Max Hollein, Direktor der Schirn Kunsthalle,
im Gespräch mit Galeristin Bärbel Grässlin, Foto Alex Kraus

Bei hessischen Spezialitäten, Champagner und Cocktails genossen Künstler wie Katharina Sieverding oder Bernhard Martin, der Leiter der Schirn Max Hollein, der Direktor der Art Basel und Art Basel Miami Sam Keller, die Galeristin Bärbel Grässlin und Bruno Brunnet von Contemporary Fine Arts, Designer Tassilo von Grolman, Monopol-Herausgeber Florian Illies, Daniel Birnbaum, Leiter der Städelschule oder Michael Conrad den Blick auf die nächtliche Frankfurter Skyline.
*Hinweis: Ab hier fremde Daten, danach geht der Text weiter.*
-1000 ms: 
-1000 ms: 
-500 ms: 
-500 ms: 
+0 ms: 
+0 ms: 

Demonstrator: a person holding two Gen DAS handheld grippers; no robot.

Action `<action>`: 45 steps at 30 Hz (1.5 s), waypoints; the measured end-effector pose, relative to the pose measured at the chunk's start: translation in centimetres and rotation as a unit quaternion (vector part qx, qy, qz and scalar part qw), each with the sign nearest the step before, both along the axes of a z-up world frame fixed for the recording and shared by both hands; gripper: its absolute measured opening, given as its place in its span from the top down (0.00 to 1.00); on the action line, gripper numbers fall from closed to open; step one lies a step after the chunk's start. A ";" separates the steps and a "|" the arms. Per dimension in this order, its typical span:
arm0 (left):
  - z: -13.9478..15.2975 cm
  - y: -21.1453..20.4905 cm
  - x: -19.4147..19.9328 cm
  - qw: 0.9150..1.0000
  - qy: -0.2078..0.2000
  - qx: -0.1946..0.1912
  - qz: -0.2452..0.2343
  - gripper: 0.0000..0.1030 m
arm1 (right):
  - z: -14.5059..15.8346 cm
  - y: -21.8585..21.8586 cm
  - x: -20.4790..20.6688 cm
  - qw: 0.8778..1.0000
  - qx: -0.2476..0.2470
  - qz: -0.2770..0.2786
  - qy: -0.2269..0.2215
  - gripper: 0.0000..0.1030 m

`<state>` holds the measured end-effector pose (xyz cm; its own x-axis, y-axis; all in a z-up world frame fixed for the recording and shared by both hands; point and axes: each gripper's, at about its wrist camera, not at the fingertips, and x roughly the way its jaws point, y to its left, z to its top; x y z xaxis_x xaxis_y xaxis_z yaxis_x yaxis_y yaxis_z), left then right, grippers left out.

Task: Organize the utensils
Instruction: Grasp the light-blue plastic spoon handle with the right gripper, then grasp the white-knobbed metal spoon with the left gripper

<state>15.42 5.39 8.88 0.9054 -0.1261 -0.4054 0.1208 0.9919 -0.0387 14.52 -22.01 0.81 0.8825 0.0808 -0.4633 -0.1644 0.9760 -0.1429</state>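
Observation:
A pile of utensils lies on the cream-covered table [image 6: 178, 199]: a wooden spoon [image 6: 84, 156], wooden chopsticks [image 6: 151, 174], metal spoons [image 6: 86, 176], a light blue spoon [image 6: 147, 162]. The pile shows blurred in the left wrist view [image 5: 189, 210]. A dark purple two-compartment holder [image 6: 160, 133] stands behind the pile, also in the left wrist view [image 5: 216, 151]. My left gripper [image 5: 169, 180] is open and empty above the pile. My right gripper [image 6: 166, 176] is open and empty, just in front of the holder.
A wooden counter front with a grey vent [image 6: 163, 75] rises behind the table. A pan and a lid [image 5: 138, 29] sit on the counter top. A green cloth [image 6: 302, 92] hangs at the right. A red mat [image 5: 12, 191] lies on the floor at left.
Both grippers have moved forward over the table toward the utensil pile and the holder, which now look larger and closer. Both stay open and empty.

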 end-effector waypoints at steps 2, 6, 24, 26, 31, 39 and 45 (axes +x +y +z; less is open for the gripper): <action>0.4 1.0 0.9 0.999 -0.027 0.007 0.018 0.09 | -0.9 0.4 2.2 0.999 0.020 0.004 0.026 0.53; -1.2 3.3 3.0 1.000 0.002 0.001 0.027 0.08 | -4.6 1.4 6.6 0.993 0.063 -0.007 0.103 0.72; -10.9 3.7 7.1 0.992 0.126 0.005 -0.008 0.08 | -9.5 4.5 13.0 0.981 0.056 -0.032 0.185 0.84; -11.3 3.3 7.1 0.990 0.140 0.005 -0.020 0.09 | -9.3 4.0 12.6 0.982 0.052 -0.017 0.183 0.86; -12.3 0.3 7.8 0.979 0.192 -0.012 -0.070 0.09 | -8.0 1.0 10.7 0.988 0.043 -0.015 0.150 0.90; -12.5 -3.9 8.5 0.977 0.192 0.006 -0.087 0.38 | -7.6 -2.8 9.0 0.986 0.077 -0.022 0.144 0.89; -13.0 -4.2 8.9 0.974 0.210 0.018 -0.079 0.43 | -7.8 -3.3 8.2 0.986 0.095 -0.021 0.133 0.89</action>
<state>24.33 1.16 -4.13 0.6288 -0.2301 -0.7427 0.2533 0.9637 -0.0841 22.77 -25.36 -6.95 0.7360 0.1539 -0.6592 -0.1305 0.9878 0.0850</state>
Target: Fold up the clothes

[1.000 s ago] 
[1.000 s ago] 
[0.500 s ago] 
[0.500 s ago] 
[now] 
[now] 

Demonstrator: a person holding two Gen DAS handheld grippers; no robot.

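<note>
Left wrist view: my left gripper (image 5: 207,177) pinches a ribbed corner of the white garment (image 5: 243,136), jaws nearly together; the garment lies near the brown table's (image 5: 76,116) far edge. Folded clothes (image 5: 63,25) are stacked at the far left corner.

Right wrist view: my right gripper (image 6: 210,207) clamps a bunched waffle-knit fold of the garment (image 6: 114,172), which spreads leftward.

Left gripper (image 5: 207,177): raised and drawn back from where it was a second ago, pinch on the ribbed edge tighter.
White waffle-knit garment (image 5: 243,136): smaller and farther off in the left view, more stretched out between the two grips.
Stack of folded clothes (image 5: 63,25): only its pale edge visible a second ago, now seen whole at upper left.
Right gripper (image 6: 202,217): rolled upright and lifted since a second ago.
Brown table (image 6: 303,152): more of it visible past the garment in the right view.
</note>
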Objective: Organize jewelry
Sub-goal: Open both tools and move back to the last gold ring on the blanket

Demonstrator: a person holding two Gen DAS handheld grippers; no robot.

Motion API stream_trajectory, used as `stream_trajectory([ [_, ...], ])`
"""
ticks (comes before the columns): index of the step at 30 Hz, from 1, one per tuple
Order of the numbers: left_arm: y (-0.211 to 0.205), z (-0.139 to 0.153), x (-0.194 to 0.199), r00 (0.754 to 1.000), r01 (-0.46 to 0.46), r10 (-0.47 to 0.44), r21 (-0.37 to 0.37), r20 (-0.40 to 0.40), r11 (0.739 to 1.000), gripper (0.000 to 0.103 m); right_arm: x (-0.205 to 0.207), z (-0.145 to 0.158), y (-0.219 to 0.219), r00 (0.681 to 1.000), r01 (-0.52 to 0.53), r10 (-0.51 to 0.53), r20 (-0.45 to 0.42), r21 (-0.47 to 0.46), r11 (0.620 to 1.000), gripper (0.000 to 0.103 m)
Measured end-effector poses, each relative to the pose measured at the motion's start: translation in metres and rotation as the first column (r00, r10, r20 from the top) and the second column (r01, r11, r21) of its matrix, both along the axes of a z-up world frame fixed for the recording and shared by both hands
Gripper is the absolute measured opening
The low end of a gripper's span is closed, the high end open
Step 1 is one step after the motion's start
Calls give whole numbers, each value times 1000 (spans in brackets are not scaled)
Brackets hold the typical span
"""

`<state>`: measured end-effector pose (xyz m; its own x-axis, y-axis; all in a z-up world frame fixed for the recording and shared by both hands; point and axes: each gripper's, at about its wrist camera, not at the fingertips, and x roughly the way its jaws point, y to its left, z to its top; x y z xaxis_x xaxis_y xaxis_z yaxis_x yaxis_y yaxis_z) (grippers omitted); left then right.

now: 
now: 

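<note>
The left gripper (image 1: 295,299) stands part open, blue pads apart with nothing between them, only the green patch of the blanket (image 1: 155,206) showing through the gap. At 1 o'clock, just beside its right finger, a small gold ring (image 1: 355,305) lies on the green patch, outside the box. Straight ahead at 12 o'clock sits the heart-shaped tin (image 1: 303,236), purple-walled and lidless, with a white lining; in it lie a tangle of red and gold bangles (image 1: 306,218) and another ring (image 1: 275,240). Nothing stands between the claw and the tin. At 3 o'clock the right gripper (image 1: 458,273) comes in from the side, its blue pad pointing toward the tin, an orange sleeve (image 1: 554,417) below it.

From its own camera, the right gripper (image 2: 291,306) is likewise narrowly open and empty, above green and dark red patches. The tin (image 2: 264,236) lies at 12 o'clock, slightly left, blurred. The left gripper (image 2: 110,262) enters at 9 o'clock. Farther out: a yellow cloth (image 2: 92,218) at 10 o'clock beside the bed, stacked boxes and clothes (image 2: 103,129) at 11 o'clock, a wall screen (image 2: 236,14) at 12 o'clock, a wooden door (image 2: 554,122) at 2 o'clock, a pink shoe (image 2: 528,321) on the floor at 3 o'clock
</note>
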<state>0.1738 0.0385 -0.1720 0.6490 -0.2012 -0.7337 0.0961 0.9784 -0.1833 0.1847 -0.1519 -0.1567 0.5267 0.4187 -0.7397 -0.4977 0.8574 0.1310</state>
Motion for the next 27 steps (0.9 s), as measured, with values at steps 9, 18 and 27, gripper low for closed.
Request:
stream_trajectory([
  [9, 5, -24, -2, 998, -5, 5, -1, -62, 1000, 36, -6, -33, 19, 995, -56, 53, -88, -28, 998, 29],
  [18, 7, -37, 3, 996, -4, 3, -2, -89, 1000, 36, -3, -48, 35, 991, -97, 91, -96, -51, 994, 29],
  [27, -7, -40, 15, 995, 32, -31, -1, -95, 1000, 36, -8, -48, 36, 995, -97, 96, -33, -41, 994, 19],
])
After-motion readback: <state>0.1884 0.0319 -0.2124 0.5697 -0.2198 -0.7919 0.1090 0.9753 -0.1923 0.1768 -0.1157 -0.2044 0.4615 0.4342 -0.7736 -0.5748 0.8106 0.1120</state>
Friedhelm Hütte, Direktor Deutsche Bank Art, und Katharina Sieverding,
Foto Alex Kraus

Und vielleicht trifft man sich nächstes Jahr wieder, auf der Quality Street. So nämlich lautet das Motto der nächsten Ausgabe der fine art fair, das andeutet, wie das Thema high & low fortgeführt wird. Denn das preiswerte Konfekt, dessen Name hier Pate stand, ist mit seinem altmodischen Packungsdesign und dem glitzernd bunten Stanniolpapier der Inbegriff von Poppigkeit. Die pseudo-britische "Exklusivität", die diese Toffees suggerieren, kann nur dann wirklich genossen werden, wenn man weiß, dass "Qualität" eine relative Angelegenheit ist. Und nie weiß man so genau, welcher Geschmack sich hinter welcher Umhüllung verbirgt. Es wird also auch im nächsten Jahr spannend bleiben.